Report privately via GitHub's private vulnerability reporting — do not open a public issue for a security bug:

https://github.com/rknightion/graph2otel/security/advisories/new

See SECURITY.md for the full disclosure process, timelines, and scope.

Telemetry payload sensitivity

graph2otel exports identity and device management data from every tenant it's configured against. Depending on which collectors are enabled, that includes user principal names / email addresses and user object IDs; device names, serial numbers, IMEIs, and other hardware identifiers; sign-in IP addresses, geographic locations, and client application identifiers; directory/group/role membership and app credential metadata; device compliance and configuration policy state; opaque correlation/request/ incident/job/cycle/change identifiers; certificate identifiers (thumbprints, serial numbers, subject/issuer names); security alert and risk-detection details; and sign-in/ provisioning source/target identity IDs and display names.

This list is confirmed against the actual collector emission by the pre-1.0 PII & cardinality audit — see docs/pii-cardinality-audit.md — not just design intent. That audit also confirmed the boundary rule below holds in code: all of the above per-entity data is confined to the logs pipeline as structured attributes; no metric label anywhere is keyed by a user, device, or per-event identity. One deliberate protection worth calling out: the Intune audit-event stream emits the names of changed properties but never their old/new values, which can carry credentials, certificates, or PII.

All of this is exported over OTLP to the configured backend (for example Grafana Cloud). Treat the OTLP backend as a trusted data sink — anyone with read access to it can see this metadata for every configured tenant. Scope backend credentials and Graph API app registration permissions accordingly.

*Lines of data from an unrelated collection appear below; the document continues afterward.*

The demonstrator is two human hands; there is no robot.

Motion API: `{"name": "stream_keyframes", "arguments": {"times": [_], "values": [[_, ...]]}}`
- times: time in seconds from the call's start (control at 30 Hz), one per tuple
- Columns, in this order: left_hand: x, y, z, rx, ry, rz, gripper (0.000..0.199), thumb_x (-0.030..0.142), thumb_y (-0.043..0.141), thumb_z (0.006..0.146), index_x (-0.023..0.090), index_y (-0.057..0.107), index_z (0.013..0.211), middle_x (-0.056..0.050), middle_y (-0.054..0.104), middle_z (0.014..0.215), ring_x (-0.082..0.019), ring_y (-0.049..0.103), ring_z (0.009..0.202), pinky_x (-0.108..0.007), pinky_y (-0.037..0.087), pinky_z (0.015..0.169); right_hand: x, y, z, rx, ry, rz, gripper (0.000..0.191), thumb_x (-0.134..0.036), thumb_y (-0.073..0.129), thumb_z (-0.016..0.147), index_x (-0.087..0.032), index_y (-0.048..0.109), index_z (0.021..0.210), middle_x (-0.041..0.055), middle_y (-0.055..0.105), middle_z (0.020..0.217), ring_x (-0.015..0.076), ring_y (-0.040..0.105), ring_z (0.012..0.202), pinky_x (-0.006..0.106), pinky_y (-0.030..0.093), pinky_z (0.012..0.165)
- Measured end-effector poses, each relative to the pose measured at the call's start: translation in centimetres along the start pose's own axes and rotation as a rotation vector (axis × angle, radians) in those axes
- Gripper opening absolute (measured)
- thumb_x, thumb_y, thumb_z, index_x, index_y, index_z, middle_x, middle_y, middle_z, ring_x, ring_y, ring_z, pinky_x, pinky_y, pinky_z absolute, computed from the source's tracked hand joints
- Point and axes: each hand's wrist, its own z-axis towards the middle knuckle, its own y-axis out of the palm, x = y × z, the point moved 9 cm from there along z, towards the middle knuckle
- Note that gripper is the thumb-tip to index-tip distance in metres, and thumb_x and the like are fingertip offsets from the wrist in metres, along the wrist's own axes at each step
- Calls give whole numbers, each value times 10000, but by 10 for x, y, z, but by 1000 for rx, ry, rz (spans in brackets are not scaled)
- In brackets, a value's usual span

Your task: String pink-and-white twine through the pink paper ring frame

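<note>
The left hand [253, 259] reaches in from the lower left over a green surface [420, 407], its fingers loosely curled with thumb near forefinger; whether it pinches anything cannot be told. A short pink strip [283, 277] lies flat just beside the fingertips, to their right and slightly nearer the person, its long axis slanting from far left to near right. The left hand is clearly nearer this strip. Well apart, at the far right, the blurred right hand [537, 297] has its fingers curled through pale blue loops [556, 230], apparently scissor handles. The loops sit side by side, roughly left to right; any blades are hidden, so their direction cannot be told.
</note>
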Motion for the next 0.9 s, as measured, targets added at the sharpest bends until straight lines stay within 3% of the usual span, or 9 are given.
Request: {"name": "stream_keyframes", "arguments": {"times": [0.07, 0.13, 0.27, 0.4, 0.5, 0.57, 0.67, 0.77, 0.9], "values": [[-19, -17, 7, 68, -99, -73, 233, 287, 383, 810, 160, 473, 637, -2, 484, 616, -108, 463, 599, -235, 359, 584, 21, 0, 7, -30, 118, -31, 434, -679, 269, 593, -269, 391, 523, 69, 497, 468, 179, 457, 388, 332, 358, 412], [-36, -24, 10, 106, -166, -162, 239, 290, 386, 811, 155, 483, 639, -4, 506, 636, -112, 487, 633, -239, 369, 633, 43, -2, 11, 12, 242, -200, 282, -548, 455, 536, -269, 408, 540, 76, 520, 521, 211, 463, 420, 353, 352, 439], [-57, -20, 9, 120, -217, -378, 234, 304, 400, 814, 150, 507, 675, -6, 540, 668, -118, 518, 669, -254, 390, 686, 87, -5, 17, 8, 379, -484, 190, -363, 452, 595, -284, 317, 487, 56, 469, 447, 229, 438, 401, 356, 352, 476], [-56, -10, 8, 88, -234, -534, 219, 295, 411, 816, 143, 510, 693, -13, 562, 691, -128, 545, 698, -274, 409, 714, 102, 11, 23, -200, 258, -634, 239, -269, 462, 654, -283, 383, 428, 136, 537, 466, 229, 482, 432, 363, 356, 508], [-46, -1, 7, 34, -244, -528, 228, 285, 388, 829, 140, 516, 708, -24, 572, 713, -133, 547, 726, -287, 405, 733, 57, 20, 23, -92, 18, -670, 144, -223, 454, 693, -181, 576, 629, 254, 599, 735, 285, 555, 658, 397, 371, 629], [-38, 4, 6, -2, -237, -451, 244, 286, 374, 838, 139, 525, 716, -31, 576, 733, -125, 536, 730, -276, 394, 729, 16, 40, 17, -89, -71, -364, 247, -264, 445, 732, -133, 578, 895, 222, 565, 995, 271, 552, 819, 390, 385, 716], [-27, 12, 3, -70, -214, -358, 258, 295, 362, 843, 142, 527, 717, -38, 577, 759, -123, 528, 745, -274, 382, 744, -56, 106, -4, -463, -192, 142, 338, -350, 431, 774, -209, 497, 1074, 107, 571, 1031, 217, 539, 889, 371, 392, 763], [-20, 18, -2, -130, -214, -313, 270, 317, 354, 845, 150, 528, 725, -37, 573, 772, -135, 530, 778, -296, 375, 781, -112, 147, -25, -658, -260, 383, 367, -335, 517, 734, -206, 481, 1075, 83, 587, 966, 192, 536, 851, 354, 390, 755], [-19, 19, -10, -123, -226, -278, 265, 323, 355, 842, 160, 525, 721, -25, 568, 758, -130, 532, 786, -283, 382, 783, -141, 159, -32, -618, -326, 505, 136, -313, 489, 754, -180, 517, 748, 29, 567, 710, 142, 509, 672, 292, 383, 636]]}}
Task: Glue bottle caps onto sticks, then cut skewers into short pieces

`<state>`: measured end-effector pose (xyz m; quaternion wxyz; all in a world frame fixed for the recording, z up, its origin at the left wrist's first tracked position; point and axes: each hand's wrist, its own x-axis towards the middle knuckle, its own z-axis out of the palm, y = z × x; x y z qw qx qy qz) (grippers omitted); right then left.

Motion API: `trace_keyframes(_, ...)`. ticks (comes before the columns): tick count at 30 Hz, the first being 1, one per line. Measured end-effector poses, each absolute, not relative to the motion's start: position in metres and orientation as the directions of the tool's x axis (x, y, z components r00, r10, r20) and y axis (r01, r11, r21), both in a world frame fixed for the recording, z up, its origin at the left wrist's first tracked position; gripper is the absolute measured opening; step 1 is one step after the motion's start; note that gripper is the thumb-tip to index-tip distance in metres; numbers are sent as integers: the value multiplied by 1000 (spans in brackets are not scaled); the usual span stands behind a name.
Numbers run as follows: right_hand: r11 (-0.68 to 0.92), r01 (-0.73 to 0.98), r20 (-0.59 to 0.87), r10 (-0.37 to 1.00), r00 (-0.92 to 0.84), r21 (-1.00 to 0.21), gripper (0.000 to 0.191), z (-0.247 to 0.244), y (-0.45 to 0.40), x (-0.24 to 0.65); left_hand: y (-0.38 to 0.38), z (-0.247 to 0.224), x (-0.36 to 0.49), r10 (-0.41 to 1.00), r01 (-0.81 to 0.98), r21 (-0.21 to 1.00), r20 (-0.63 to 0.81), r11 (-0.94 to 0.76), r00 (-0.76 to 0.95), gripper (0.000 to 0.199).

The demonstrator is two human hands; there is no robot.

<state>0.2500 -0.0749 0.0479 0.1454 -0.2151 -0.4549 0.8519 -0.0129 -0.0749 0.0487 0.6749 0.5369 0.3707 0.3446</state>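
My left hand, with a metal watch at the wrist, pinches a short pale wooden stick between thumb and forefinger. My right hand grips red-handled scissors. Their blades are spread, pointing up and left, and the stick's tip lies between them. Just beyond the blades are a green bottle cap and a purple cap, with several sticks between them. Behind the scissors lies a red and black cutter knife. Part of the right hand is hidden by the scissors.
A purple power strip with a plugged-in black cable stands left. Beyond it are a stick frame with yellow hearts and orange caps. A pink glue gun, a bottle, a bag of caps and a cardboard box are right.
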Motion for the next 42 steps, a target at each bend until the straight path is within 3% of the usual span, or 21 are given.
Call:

The cardinality boundary rule

High-cardinality, per-entity data (per-user, per-device, per-sign-in event data — UPNs, device IDs, IP addresses, correlation IDs) is never attached as an OTEL metric label. That data belongs in the logs pipeline (sign-in logs, audit logs, provisioning logs, Intune audit events) as structured log attributes, not as metric label dimensions. Metrics carry only bounded, tenant-shaped aggregates — counts by compliance state, by operating system, by policy, by risk level — never a metric series keyed by user or device identity. This is a hard modeling rule, not a tuning knob: a metric series whose cardinality grows with tenant size is a bug, not a feature request. See Signals for how this maps onto the emitted namespaces.

Levers to reduce exposure

  • Enable only the collectors you need per tenant (collectors: in Configuration) — a disabled collector makes zero Graph API calls and exports zero data for that domain.
  • Use least-privilege, read-only Graph API application permissions — never grant write scopes beyond what the Intune reports export API unavoidably requires for that one feature. Run graph2otel check to confirm your app registration's grants match what your enabled collectors actually need before your first real poll — see Getting Started.
  • Where a domain has both a snapshot/aggregate signal and a raw per-entity export, prefer the aggregate; per-entity detail should be pulled on demand, not mirrored wholesale into metric label sets.

Secrets handling

  • Auth material (client secret / client certificate path) is supplied via environment variables consumed by azidentity.DefaultAzureCredential (AZURE_TENANT_ID, AZURE_CLIENT_ID, AZURE_CLIENT_SECRET, or AZURE_CLIENT_CERTIFICATE_PATH) — never as literal values in YAML. The tenants list in config only carries tenant_id / client_id and per-domain collector toggles. config.local.yaml and .env are gitignored for this reason.
  • Secrets are never logged. A code path that logs a secret or a full OAuth token is a vulnerability — report it per the process above.
  • docs/pii-cardinality-audit.md — the collector-by-collector audit that confirmed the boundary rule above holds against actual emitted telemetry.
  • docs/scale-validation.md — validation of the throttle limiters and watermark/checkpoint durability under load, the mechanisms this project's scale claims depend on.

License

graph2otel is licensed under the GNU Affero General Public License v3.0 only (AGPL-3.0-only) — see LICENSE.